Con cada nueva temporada de Black Mirror, no puedo evitar recordar lo que sentí cuando descubrí la serie allá por 2011 -o quizás unos años más tarde, cuando traspasó las fronteras de su Reino Unido natal-. Era una época en la que no había plataformas de ‘streaming’ y si queríamos encontrar algo más original teníamos que sacarnos nosotros mismos las castañas del fuego. Por eso ese primer episodio en el que el primer ministro británico tiene que mantener relaciones sexuales con un cerdo me voló la cabeza.
Lamento ponerme nostálgica, pero cada vez que me pongo a ver episodios nuevos trato de recuperar esa sensación de desconcierto ante lo que estaba viendo pero satisfacción absoluta por la frescura de la propuesta. Más de 10 años y 34 episodios después, solo he vuelto a sentirla en una ocasión: con la película interactiva Bandersnatch. El resto de entregas, aunque me han entretenido y han mantenido mi atención, no han despertado lo mismo en mí.
Y llegamos entonces a mi reflexión acerca de la temporada 7 de Black Mirror, que ya está disponible en Netflix. Los 6 nuevos episodios están bien. Algunos muy bien. Unos realmente consiguen revolverte el estómago si te pones en la misma posición que los protagonistas. Otros son más aburridos, pero siempre ofrecen uno de esos giros inesperados marca de la casa. Es, en definitiva, una miniserie que vale la pena el visionado y que destaca en el catálogo de Netflix, pero, ¿sigue teniendo la misma relevancia que tenía antes?
Los nuevos capítulos de Black Mirror están relacionados con IA, metaverso o realidades paralelas. En este sentido, Brooker sigue manteniendo intacta su conexión con las preocupaciones actuales.
Si por algo se hizo tan viral la serie de Channel 4 fue porque nos daba en las narices con sus críticas hacia situaciones de las que ni siquiera nos habíamos dado cuenta.
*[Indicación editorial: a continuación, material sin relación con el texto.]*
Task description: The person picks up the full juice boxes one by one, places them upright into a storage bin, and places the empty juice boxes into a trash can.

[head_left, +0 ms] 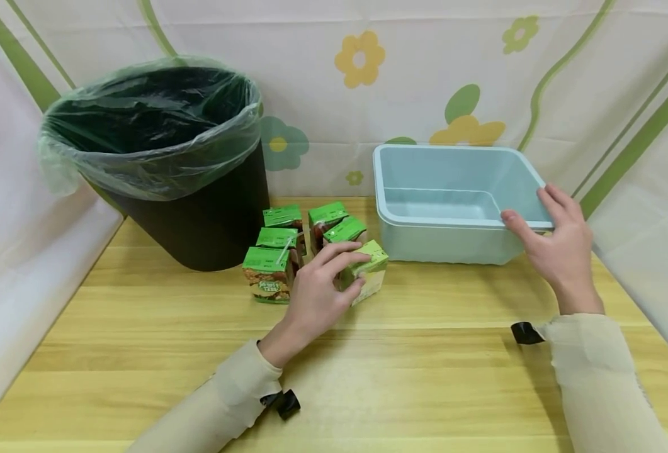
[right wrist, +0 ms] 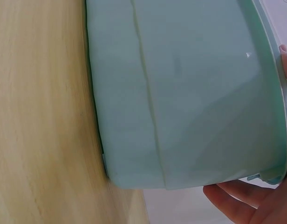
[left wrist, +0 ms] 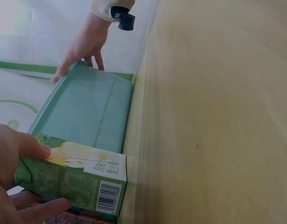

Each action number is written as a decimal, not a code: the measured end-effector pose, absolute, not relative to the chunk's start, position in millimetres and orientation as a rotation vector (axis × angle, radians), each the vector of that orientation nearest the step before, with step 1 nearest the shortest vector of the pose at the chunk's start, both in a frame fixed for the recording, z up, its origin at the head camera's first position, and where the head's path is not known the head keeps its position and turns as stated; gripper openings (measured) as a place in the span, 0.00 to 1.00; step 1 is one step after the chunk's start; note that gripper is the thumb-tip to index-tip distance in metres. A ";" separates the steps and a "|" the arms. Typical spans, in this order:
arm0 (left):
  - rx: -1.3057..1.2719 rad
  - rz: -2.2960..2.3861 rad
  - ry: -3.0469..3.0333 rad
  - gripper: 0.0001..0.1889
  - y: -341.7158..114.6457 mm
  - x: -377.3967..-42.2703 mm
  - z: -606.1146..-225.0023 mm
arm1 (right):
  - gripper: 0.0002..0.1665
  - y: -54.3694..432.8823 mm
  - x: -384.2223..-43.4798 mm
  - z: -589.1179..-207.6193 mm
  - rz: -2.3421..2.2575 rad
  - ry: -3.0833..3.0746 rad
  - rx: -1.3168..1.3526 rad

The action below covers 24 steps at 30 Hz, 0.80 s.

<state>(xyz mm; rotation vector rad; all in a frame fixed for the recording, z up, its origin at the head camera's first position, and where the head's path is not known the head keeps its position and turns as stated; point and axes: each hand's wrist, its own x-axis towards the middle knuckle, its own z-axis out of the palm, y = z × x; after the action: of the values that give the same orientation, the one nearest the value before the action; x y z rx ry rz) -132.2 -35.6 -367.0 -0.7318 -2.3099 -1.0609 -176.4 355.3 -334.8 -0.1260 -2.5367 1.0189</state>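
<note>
Left hand [head_left: 321, 288]'s got a loose pinch on the yellow-green drink carton [head_left: 372, 284], roughly upright; light-blue plastic tub [head_left: 441, 243] sits to its right, right hand [head_left: 563, 248] gripping the rim.

- Back wall [head_left: 317, 38]: pale hanging cloth, faint horizontal creases.
- Print on it: yellow flower [head_left: 359, 58], blue-green flower [head_left: 279, 145] with yellow centre, curving green stem [head_left: 536, 100].
- Left wall [head_left: 16, 251], right wall [head_left: 656, 270]: pale cloth; slanting green stripe [head_left: 639, 146] at right.
- Table [head_left: 413, 390]: yellowish wood, grain running side to side.
- Light: soft shadows, pale sheen on near tabletop.
</note>
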 end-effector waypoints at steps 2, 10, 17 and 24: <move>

Con ‘Quince millones de méritos’ se reía de cómo estábamos inmersos en un sistema que nos esclavizaba para seguir dentro del mismo y, aún cuando alguien intentaba alzar la voz, terminaba beneficiando a los mismos; con ‘Caída en picado’ nos abría los ojos ante la obsesión de algunas personas por recibir ‘Me gusta’ en redes sociales; y en ‘Odio nacional’ hablaba de las oleadas de odio que hay en internet, mucho antes de la cultura de la cancelación que vivimos hoy.

Netflix
Brooker -quien ha escrito todos los episodios de Black Mirror excepto uno que cedió a Jesse Armstrong, creador de Succession– fue uno de los primeros en avisarnos de los peligros de la tecnología -así nació la serie y su título es, literalmente ‘pantalla negra’ por el uso de dispositivos electrónicos- y, aunque siempre ha dado en el clavo y continúa haciéndolo, ya hay otros que lo hacen, provocando que su mensaje se pierda en mitad del ruido.
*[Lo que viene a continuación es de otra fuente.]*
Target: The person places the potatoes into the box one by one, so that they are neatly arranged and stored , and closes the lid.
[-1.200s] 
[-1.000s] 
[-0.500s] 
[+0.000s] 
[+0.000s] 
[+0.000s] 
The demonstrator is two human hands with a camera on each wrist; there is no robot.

Hablamos, en mayor o menor medida de Devs, creada por Alex Garland sobre una compañía tecnológica de moral difusa; Westworld, donde existe un mundo paralelo en el que dar rienda suelta a tus fantasías más salvajes; Upload, una comedia que presenta un mundo virtual al que vas después de morir solo si tienes dinero; o, sin ir más lejos, Cassandra, un estreno reciente de Netflix sobre una asistente virtual con malas intenciones. Todos van en la misma línea que Brooker y, aunque es una noticia maravillosa para los fans del género, disminuye el impacto de los episodios de Black Mirror.
Cerrando el tema. La temporada 7 de Black Mirror está en un nivel medio-superior dentro del universo de la serie. No es tan sorprendente como los primeros capítulos, tampoco baja al nivel de la quinta temporada -que, con los episodios ‘Striking Vipers’, ‘Añicos’ y ‘Rachel, Jack y Ashley Too’, es la peor época-, pero se aleja un poco de joyas como ‘Blanca Navidad’ o ‘Beyond the sea’.
Todo esto para decir que Black Mirror sigue molando.